▶ What is expected: Please restate the data word for word, leaving out no line.

(Data entries)
**********

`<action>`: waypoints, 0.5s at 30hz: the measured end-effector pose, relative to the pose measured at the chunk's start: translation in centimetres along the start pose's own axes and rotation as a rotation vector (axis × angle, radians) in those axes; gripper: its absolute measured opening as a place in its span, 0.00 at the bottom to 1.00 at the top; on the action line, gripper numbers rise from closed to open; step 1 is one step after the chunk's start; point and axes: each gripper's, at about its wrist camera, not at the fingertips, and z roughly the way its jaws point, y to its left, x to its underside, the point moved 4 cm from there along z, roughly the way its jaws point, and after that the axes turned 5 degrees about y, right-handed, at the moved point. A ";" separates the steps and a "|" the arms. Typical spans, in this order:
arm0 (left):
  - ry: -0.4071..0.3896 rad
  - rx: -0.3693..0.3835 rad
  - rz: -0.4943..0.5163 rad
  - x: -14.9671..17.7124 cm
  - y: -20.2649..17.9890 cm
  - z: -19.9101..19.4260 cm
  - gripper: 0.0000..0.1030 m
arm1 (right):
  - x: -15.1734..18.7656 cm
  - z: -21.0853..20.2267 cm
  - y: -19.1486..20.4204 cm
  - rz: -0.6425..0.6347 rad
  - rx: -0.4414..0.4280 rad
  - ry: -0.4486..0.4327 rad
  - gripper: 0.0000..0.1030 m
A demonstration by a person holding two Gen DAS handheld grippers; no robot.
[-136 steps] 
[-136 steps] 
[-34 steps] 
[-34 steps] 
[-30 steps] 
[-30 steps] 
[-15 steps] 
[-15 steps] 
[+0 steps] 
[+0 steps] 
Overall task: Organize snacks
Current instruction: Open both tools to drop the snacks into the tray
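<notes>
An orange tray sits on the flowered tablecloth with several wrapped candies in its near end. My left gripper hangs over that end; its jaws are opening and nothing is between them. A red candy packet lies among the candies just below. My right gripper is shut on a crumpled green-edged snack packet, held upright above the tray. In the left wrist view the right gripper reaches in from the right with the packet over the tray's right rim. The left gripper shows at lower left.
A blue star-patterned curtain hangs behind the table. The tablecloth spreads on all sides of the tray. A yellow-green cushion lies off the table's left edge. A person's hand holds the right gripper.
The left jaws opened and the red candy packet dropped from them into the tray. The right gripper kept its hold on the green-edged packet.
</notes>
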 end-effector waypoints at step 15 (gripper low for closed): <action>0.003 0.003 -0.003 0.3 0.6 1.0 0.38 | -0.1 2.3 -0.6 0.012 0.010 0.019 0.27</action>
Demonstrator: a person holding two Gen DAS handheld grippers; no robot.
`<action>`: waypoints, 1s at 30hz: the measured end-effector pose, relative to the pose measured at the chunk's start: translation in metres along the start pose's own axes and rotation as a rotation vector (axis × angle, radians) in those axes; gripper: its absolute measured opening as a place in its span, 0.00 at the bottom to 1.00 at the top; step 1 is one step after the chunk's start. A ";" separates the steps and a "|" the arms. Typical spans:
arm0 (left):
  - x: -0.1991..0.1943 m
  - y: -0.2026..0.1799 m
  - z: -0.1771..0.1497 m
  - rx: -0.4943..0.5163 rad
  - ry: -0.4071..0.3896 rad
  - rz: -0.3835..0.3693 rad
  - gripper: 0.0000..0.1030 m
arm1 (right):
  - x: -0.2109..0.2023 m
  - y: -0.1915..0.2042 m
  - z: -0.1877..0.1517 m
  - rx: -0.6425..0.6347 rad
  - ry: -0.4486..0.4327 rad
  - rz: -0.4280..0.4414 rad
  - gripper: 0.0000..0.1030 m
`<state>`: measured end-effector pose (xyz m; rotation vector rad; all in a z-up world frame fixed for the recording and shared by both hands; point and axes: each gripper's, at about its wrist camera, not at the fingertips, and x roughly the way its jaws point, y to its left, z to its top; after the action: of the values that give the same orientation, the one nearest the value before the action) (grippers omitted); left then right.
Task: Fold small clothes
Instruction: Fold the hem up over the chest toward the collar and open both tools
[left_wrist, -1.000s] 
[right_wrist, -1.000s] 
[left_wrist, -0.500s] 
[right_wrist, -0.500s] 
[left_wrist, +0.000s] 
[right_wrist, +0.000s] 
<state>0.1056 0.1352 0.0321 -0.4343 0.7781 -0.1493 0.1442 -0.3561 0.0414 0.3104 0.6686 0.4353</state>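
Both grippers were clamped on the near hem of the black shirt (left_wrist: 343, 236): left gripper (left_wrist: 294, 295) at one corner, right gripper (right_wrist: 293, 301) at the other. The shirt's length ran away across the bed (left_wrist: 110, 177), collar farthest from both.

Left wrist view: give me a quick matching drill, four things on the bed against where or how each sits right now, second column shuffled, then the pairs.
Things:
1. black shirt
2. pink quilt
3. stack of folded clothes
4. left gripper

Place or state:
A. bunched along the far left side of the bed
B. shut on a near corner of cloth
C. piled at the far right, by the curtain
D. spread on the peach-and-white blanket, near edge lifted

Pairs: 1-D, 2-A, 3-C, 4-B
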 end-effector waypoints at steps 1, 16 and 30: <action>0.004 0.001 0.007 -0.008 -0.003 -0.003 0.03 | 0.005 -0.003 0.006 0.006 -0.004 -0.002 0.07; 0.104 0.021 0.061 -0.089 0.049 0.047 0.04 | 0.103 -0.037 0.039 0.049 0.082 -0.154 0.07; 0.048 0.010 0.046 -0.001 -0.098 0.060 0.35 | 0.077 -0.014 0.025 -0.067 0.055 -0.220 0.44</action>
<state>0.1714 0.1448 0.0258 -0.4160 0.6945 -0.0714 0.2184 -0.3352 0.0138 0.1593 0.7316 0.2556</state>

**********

▶ Task solution:
`<action>`: waypoints, 0.5s at 30hz: the measured end-effector pose, relative to the pose measured at the chunk's start: translation in centimetres along the start pose's own axes and rotation as a rotation vector (axis × angle, radians) in those axes; gripper: its absolute measured opening as a place in its span, 0.00 at the bottom to 1.00 at the top; on the action line, gripper numbers rise from closed to open; step 1 is one step after the chunk's start; point and axes: each gripper's, at about its wrist camera, not at the fingertips, and z roughly the way its jaws point, y to its left, x to its underside, the point moved 4 cm from there along z, roughly the way its jaws point, and after that the axes turned 5 degrees about y, right-handed, at the moved point. A ";" separates the steps and a "|" the arms. Typical spans, in this order:
arm0 (left):
  - ry: -0.4071..0.3896 rad
  - rx: -0.3693..0.3835 rad
  - rz: -0.4943..0.5163 rad
  - x: -14.9671..17.7124 cm
  - y: -20.2649..17.9890 cm
  - z: -19.9101..19.4260 cm
  - gripper: 0.0000..0.1030 m
arm1 (right):
  - x: -15.1734..18.7656 cm
  - z: -21.0853..20.2267 cm
  - y: -19.1486..20.4204 cm
  - rz: -0.6425..0.6347 rad
  - rx: -0.4414..0.4280 rad
  - ry: -0.4486..0.4327 rad
  - gripper: 0.0000..0.1030 m
A demonstration by a person holding two Gen DAS handheld grippers; no robot.
[-136 steps] 
[-136 steps] 
[-34 steps] 
[-34 steps] 
[-30 steps] 
[-30 steps] 
[-15 steps] 
[-15 steps] 
[+0 steps] 
[+0 steps] 
Overall task: Organize snacks
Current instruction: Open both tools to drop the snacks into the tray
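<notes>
An orange tray sits on the flowered tablecloth with several wrapped candies in its near end. My left gripper hangs over that end; its jaws are opening and nothing is between them. A red candy packet lies among the candies just below. My right gripper is shut on a crumpled green-edged snack packet, held upright above the tray. In the left wrist view the right gripper reaches in from the right with the packet over the tray's right rim. The left gripper shows at lower left.
A blue star-patterned curtain hangs behind the table. The tablecloth spreads on all sides of the tray. A yellow-green cushion lies off the table's left edge. A person's hand holds the right gripper.
The left jaws opened and the red candy packet dropped from them into the tray. The right gripper kept its hold on the green-edged packet.
</notes>
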 end-effector waypoints at step 15 (gripper low for closed): <action>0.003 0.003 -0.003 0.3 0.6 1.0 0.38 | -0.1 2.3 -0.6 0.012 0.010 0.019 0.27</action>
Demonstrator: a person holding two Gen DAS handheld grippers; no robot.
`<action>`: waypoints, 1s at 30hz: the measured end-effector pose, relative to the pose measured at the chunk's start: translation in metres along the start pose's own axes and rotation as a rotation vector (axis × angle, radians) in those axes; gripper: its absolute measured opening as a place in its span, 0.00 at the bottom to 1.00 at the top; step 1 is one step after the chunk's start. A ";" separates the steps and a "|" the arms. Typical spans:
arm0 (left):
  - x: -0.1991..0.1943 m
  - y: -0.2026..0.1799 m
  - z: -0.1771..0.1497 m
  - rx: -0.4943..0.5163 rad
  - ry: -0.4071..0.3896 rad
  - rz: -0.3835..0.3693 rad
  - gripper: 0.0000..0.1030 m
arm1 (right):
  - x: -0.2109..0.2023 m
  - y: -0.1915..0.2042 m
  - z: -0.1877..0.1517 m
  - rx: -0.6425..0.6347 rad
  - ry: -0.4486..0.4327 rad
  - rz: -0.4280..0.4414 rad
  - gripper: 0.0000..0.1030 m
`<state>`: measured end-effector pose (xyz m; rotation vector rad; all in a z-up world frame fixed for the recording and shared by both hands; point and axes: each gripper's, at about its wrist camera, not at the fingertips, and x roughly the way its jaws point, y to its left, z to its top; after the action: of the values that give the same orientation, the one nearest the value before the action) (grippers omitted); left then right.
Task: Fold small clothes
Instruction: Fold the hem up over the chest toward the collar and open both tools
[left_wrist, -1.000s] 
[right_wrist, -1.000s] 
[left_wrist, -0.500s] 
[right_wrist, -0.500s] 
[left_wrist, +0.000s] 
[right_wrist, +0.000s] 
<state>0.1056 0.1352 0.0321 -0.4343 0.7781 -0.1493 0.1442 -0.3561 0.0414 0.3104 0.6686 0.4353</state>
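Both grippers were clamped on the near hem of the black shirt (left_wrist: 343, 236): left gripper (left_wrist: 294, 295) at one corner, right gripper (right_wrist: 293, 301) at the other. The shirt's length ran away across the bed (left_wrist: 110, 177), collar farthest from both.

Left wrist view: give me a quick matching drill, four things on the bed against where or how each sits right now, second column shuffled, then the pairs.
Things:
1. black shirt
2. pink quilt
3. stack of folded clothes
4. left gripper

Place or state:
A. bunched along the far left side of the bed
B. shut on a near corner of cloth
C. piled at the far right, by the curtain
D. spread on the peach-and-white blanket, near edge lifted

Pairs: 1-D, 2-A, 3-C, 4-B
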 end-effector waypoints at steps 1, 16 and 30: <action>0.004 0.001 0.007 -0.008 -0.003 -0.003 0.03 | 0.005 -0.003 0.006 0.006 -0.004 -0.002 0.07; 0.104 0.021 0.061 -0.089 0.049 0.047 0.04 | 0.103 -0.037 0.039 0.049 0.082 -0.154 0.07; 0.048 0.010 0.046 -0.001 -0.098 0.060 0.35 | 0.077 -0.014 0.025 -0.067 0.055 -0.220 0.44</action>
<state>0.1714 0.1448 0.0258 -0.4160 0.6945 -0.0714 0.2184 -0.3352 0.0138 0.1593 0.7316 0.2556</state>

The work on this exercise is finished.